Lignes de bus dans le Jura

Les Chemins de fer du Jura perdent sur toutes les lignes

CarPostal refuse de sous-traiter des lignes de bus aux CJ : les risques de dumping subsistent Après le refus de CarPostal de faire sous-traiter des lignes de bus jurassiennes aux CJ, la dégradation des conditions de travail n’est pas écartée. Le Syndicat du personnel des transports (SEV) exige une CCT pour les employés des CJ qui devront quitter l’entreprise et le respect des usages régionaux de la branche.

« Nous venons d’apprendre que l’offre des CJ pour sous-traiter des lignes de CarPostal n’a pas été retenue. Elle a été jugée trop chère. Mais nous ne savons pas qui exploitera ces lignes dès le prochain changement d’horaire. Les conducteurs des CJ ne savent ni ce que vont devenir leurs emplois, ni à quel salaire ils pourront prétendre, ni quel sera leur taux d’occupation.
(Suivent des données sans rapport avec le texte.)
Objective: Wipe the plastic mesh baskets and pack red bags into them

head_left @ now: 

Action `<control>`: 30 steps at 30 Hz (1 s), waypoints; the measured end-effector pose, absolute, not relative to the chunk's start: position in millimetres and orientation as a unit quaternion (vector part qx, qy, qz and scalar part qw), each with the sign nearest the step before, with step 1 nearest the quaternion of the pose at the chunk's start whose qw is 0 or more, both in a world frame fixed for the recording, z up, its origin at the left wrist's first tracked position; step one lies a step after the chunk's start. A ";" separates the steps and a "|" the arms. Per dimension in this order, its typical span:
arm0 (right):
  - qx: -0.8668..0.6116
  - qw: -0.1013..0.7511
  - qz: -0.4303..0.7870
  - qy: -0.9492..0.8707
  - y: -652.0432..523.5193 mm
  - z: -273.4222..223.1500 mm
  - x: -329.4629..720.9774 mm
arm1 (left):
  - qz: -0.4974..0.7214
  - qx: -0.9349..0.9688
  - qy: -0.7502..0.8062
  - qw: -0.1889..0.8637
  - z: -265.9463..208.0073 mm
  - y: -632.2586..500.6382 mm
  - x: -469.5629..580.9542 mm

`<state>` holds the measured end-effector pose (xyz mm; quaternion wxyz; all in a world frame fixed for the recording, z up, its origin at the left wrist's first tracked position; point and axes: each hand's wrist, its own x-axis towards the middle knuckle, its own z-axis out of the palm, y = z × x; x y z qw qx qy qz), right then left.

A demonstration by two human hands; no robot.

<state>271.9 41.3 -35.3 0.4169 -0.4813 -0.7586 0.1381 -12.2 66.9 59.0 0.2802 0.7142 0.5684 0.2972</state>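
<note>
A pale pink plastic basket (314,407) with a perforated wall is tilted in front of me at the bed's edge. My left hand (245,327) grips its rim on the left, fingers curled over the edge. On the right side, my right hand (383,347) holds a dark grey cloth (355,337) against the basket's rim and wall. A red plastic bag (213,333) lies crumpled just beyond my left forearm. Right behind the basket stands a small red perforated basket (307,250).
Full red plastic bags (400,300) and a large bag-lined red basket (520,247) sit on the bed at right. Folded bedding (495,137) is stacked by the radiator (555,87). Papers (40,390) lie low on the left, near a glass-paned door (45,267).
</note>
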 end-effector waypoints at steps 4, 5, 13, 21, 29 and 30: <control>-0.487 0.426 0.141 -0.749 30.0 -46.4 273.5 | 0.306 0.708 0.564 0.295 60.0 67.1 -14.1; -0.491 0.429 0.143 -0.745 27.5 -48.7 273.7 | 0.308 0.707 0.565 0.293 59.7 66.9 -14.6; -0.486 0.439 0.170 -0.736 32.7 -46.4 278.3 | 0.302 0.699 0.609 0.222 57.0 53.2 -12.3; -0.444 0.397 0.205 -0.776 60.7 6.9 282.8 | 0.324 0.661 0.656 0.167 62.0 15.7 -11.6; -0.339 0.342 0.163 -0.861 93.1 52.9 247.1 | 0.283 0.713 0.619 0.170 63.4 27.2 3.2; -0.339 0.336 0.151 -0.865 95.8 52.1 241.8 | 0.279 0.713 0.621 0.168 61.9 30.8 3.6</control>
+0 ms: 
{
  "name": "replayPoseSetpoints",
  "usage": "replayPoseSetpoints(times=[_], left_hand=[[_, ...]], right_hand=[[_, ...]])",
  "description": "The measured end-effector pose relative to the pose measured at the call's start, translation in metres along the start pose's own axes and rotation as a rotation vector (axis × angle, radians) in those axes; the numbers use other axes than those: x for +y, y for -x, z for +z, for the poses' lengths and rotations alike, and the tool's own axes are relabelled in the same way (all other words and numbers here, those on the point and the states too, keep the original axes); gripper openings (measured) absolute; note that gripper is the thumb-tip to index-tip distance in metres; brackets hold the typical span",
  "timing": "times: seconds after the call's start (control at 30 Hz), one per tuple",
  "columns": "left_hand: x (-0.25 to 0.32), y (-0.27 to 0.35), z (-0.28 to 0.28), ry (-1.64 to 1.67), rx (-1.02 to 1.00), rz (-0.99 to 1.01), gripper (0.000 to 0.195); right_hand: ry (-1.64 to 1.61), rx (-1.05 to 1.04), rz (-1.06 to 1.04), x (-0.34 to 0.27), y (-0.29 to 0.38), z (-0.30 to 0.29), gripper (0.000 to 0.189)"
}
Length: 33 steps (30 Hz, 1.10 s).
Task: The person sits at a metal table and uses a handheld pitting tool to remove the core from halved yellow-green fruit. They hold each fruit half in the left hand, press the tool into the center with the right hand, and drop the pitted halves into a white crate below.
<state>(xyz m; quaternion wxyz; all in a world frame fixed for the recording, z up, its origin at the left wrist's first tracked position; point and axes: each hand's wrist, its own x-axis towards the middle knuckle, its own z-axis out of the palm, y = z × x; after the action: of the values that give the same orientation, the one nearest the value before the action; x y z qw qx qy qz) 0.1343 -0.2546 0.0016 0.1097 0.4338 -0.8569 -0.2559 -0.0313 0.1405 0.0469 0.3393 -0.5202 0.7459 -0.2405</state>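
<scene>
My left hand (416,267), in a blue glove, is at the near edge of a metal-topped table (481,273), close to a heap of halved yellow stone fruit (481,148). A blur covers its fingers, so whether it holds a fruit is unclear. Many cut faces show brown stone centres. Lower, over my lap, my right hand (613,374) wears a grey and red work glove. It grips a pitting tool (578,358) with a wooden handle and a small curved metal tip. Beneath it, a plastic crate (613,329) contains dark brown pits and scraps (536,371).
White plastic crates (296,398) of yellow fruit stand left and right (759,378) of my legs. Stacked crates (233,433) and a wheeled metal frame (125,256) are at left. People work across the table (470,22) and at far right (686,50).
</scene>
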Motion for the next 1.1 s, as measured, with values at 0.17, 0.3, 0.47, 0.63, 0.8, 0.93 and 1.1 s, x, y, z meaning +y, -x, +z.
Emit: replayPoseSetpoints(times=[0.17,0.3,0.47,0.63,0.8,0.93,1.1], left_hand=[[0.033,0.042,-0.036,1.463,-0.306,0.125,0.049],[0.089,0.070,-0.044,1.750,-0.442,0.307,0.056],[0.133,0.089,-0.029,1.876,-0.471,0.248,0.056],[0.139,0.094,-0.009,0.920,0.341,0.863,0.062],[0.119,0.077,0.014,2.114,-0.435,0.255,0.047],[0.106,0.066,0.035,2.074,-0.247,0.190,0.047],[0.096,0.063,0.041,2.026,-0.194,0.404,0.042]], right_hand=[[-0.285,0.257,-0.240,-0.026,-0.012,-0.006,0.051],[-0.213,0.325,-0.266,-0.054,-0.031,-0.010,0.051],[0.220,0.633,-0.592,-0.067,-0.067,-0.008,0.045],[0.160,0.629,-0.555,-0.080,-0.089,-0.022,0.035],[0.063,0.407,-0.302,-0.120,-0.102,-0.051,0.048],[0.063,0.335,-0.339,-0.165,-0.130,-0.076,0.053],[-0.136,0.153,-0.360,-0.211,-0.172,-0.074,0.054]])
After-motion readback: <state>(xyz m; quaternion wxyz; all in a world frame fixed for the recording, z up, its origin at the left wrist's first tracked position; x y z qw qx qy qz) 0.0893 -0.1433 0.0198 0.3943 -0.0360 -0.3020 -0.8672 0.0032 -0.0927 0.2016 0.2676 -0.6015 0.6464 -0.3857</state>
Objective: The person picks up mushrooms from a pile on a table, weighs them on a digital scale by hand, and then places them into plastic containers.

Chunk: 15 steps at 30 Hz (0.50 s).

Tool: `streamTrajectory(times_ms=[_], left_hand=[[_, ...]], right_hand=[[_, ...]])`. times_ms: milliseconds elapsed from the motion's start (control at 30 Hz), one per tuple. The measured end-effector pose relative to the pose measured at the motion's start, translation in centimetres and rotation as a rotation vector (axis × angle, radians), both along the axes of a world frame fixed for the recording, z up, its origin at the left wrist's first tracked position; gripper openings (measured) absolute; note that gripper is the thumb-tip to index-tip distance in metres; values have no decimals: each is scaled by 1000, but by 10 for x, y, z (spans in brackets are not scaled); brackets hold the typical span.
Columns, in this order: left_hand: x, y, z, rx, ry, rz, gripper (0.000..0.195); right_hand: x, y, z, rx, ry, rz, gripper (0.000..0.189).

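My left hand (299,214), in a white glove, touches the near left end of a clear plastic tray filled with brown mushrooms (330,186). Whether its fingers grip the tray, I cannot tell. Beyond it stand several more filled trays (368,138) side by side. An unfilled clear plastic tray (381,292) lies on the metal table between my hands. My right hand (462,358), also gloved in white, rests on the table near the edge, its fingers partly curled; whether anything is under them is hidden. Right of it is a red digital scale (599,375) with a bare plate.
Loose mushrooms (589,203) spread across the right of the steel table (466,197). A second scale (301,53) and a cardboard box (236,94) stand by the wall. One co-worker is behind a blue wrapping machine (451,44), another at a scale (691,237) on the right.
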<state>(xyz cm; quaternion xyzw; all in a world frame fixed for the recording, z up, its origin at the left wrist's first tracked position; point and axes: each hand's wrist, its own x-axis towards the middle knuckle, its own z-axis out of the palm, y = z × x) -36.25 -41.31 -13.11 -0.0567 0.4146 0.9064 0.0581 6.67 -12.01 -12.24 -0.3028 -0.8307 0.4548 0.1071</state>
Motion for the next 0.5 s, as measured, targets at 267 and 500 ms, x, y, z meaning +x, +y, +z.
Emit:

Bénéficieront-ils d’une Convention collective de travail ? Les usages régionaux de la branche seront-ils respectés ? Les incertitudes sont nombreuses et le per-sonnel concerné a de quoi être inquiet », fulmine Jean-Pierre Etique, secrétaire syndical SEV en charge des CJ.
La mise au concours des lignes de bus dans le Jura avait laissé craindre une politique de sous-enchère et de concurrence effrénée notamment grâce à la sous-traitance. « Nous avons critiqué cette mise au concours dès le début. Nous aimerions nous être trompés. Hélas, pour l’instant, rien ne nous signale que nous avions tort », poursuit Jean-Pierre Etique.
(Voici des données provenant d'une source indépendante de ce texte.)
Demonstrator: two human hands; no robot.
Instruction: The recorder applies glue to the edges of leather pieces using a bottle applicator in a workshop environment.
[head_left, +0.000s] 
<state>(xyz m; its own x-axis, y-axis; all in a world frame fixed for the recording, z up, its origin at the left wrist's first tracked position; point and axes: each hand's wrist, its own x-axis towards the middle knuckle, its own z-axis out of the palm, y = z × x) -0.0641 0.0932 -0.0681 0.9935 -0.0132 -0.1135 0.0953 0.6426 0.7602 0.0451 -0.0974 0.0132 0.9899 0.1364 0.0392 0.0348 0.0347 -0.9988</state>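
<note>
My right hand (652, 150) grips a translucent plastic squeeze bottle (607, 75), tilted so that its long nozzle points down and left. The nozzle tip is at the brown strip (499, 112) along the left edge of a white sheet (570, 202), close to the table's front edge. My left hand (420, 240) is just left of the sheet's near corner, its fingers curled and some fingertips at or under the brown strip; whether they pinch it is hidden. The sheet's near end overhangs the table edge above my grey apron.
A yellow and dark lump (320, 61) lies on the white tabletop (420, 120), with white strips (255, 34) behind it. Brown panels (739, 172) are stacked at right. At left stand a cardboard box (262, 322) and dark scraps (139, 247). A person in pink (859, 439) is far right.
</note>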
Le SEV exige des garanties de la part de CarPostal quant au maintien des emplois, des salaires et des taux d’engagement actuels. Gagnante de l’appel d’offres, elle doit tenir ses engagements. « Le personnel ne mérite pas ce traitement alors qu’il accomplit chaque jour un travail admirable pratiquement 300 jours par an, avec des horaires très irréguliers, en commençant très tôt le matin et finissant très tard le soir, en semaine et week-end. Nous exigeons aussi de pouvoir accompagner nos membres lors des futurs entretiens d’embauche chez le sous-traitant retenu», conclut Jean-Pierre Etique.